Steen Jakobsen lui-même prédit que la Russie se mettra en cessation de paiement. Les entreprises russes doivent rembourser 134 milliards de dollars US d’ici à la fin de 2015. En principe, le montant est couvert par des réserves de change de 400 milliards de dollars mais, compte-tenu d’un déficit de la balance commerciale et d’un déficit budgétaire en raison de la chute des prix du pétrole ainsi que de l’absence d’accès au marché des capitaux pour cause d’annexion de la Crimée et de conflit en Ukraine, ces réserves pourraient rapidement s’épuiser. Que l’on ajoute à l’inéquation géopolitique russe, l’inconnue de la dette grecque qui s’élève à 320 milliards d’euros (177% du PIB) dans un monde où « je te tiens tu me tiens par la barbichette », et le dicton « Si vous devez 1.000 à votre banque, c’est votre problème; si vous devez un million, c’est le problème de votre banque ! » semble plus que jamais d’actualité. De gros nuages noirs s’accumulent dans le ciel tourmenté de la finance internationale.

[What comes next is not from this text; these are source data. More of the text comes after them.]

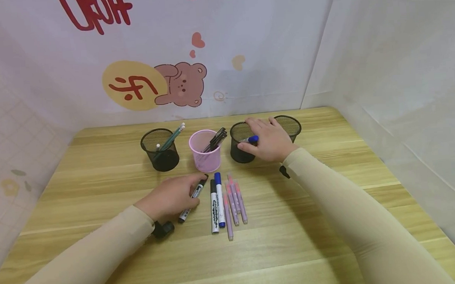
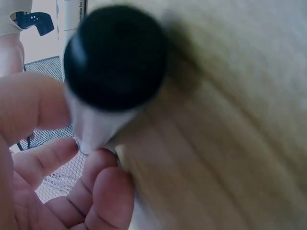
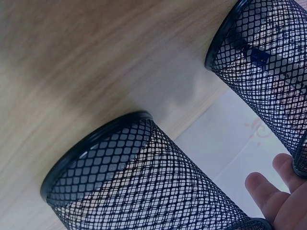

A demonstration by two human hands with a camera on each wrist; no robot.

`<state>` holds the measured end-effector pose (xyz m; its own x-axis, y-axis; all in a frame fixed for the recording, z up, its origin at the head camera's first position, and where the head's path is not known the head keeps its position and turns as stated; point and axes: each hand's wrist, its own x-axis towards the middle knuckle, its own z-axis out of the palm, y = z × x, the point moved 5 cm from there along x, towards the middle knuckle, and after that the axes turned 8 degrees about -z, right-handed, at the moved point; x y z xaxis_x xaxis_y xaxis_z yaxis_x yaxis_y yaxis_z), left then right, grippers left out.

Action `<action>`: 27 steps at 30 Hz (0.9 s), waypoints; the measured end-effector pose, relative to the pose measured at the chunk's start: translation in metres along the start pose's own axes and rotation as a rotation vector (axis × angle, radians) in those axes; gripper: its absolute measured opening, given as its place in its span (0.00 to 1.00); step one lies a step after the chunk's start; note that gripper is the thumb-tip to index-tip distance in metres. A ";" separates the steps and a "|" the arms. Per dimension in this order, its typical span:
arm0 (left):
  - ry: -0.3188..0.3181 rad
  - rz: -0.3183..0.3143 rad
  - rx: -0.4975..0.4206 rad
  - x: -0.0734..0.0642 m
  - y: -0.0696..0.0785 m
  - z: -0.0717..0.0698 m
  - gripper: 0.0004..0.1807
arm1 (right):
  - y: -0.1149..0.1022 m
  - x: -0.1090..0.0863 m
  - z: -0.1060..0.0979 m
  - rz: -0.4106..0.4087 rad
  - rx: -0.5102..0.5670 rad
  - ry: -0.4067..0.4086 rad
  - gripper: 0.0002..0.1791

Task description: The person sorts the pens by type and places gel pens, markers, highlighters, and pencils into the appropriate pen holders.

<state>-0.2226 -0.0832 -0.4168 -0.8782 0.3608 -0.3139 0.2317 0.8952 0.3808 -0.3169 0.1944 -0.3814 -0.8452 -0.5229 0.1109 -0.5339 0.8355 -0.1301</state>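
Note:
My left hand [image 1: 174, 197] pinches a white marker with a black cap [image 1: 193, 200], slanted close to the tabletop; its dark end [image 2: 115, 57] fills much of the left wrist view. Over the third cup, a black mesh pen cup [image 1: 243, 154], my right hand [image 1: 270, 142] has its fingers spread, with fingertips near the rim. A blue-ended marker [image 1: 253, 139] leans inside that cup beside my thumb; its lower part shows through the mesh in the right wrist view. To the right, partly behind the hand, stands another black mesh cup [image 3: 158, 182].
A black mesh cup [image 1: 166, 160] holding green pencils stands at left, beside a pink cup [image 1: 207, 162] with black pens. Between my hands lie a black-capped marker [image 1: 214, 211], a blue-capped marker [image 1: 220, 202] and several lilac pens [image 1: 229, 219]. A white printed cloth [image 1: 266, 71] hangs behind.

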 end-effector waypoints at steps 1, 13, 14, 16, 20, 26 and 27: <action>-0.003 -0.003 -0.008 0.000 -0.001 0.000 0.39 | 0.000 0.000 0.000 -0.001 0.000 0.000 0.54; 0.010 -0.031 -0.116 -0.001 -0.005 -0.002 0.39 | 0.002 0.001 0.001 0.003 0.001 0.002 0.55; 0.019 -0.025 -0.119 -0.001 -0.005 -0.003 0.39 | 0.002 0.001 0.001 0.003 0.003 0.001 0.55; 0.033 -0.019 -0.126 -0.001 -0.005 -0.005 0.38 | 0.002 0.001 0.001 0.003 0.003 0.001 0.55; 0.041 -0.009 -0.159 0.000 -0.005 -0.008 0.37 | 0.002 0.001 0.000 0.003 0.002 -0.002 0.55; 0.098 0.026 -0.169 0.002 -0.003 -0.011 0.33 | 0.000 0.000 0.000 -0.006 -0.001 0.004 0.54; 0.107 0.030 -0.174 0.002 -0.003 -0.012 0.33 | 0.000 0.000 0.000 -0.006 -0.002 0.006 0.54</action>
<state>-0.2299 -0.0878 -0.4081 -0.9135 0.3488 -0.2093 0.1910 0.8221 0.5364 -0.3172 0.1945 -0.3812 -0.8416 -0.5273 0.1174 -0.5393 0.8324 -0.1276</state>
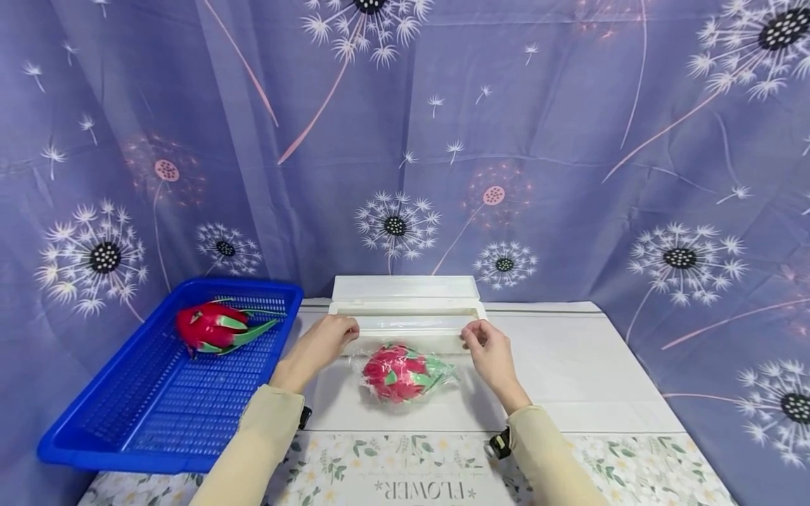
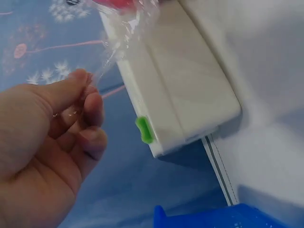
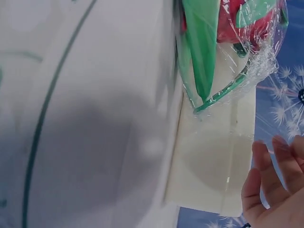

Pour parler de nuages, John J. Hardy, stratège en chef de la banque sur le marché des changes, craint quant à lui que ce ne soit le volcan islandais Bardarbunga (photo), dont personne ne semble se soucier alors qu’il est déjà actif, qui joue au trouble-fête en 2015. S’il entrait en éruption, cela engendrerait une émission massive de dioxyde de soufre qui changerait le climat de la planète et nuirait à la production céréalière. En outre, si, comme le font craindre les nombreuses secousses telluriques qui ont été enregistrées sous la base du volcan, cette dernière s’affaissait à la suite des rejets massifs de lave (un kilomètre cube jusqu’ici), les conséquences de cette catastrophe naturelle affecteraient la planète entière et se projetteraient sur une période d’une année au moins, voire de plusieurs.
Ces deux prédictions font passer au second plan les huit autres, à savoir une poussée de l’inflation jusqu’à 5% au Japon et la poursuite de la dévaluation du yen, le départ de Mario Draghi de la tête de la BCE et son remplacement par Jens Weidmann au motif que seul un Président allemand pourrait faire accepter par ses compatriotes un programme de rachat de dettes souveraines (« quantitative easing »), un doublement du différentiel de taux entre obligations d’états et obligations d’entreprises, une dévaluation du yuan, une flambée du prix du cacao, un crash immobilier et la victoire du parti indépendantiste UKIP aux élections législatives du 7 mai 2015 en Grande-Bretagne, voire même une invasion massive de l’Internet par des groupes de pirates informatiques hyper-sophistiqués soutenus par des Etats malveillants qui mettraient durablement à mal l’ensemble des transactions en ligne dans le monde entier.
Il est toutefois un premier événement majeur à côté duquel les prévisionnistes de la Saxo Banque sont passés : les attentats terroristes de la semaine dernière à Paris. Et, sans doute est-il trop tôt pour en imaginer toutes les conséquences pour la France, l’Europe et le monde.